In a Medium post on Thursday night, Facebook co-founder Dustin Moskovitz — you may know him as the guy played by Joseph Mazzello in The Social Network — announced that he and his wife, Cari Tuna, were pledging a full $20 million to defeat Donald Trump.
Moskovitz explained that he and Tuna had not, before this, made any "endorsements or contributions in presidential elections." But this election "is different," he said.
"Like many Democratic voters, we don't support every plank of the platform," he wrote, "but it is clear that if Secretary Clinton wins the election, America will advance much further toward the world we hope to see. If Donald Trump wins, the country will fall backward, and become more isolated from the global community."

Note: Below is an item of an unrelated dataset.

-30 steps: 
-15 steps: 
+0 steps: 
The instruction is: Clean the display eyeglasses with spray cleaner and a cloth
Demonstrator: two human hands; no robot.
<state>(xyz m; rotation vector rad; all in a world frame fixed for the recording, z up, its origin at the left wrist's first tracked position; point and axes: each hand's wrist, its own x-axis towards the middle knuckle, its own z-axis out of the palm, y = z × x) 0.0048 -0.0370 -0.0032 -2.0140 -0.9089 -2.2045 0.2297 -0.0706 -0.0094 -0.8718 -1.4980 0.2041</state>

Moskovitz called Trump's promises "quite possibly a deliberate con," and said he hopes his $20 million pledge serves as "a signal to the Republican Party that by running this kind of campaign — one built on fear and hostility — and supporting this kind of candidate, they compel people to act in response."
Where the money is going: The two biggest chunks of the $20 million pledge, according to Moskovitz, are $5 million each to the League of Conservation Voters (LCV) Victory Fund and the For Our Future PAC.
Other recipients include MoveOn.org, the Hillary Victory Fund, the Democratic Senatorial Campaign Committee, the Democratic Congressional Campaign Committee and the Color of Change PAC, as well as "several nonpartisan voter registration and [get out the vote] efforts."
A spokesperson for Moskovitz said in an email on Friday that MoveOn.org, along with several other recipients of the money, will put the funds toward grassroots voter turnout.
The Associated Press reported on Friday that Moskovitz's pledge makes him the second-biggest Democratic donor of the election, after San Francisco-based billionaire Tom Steyer, who, according to the Washington Post, had given a total of $38 million as of July 31. Super PACs have no contribution or spending limits, and the Post reports that donors are giving "record sums" this election.
Along with Steyer and now Moskovitz, some of the 2016 election's biggest Democratic donors include hedge fund founder Donald Sussman, who had given $17.4 million as of July 31, and George Soros, who had given $15 million by that date.
In the post announcing his pledge, Moskovitz admitted he and Tuna "have reservations about anyone using large amounts of money to influence elections," but said "we believe in trying to do as much good as we can, which in this case means using the tools available to us (as they are also available to the opposition)."
The arms race of private donations is certainly real. According to OpenSecrets.org, a nonpartisan website run by the Center for Responsive Politics that tracks money in politics, 23 individual donors — Republicans and Democrats alike — have already given more than $5 million each this election cycle.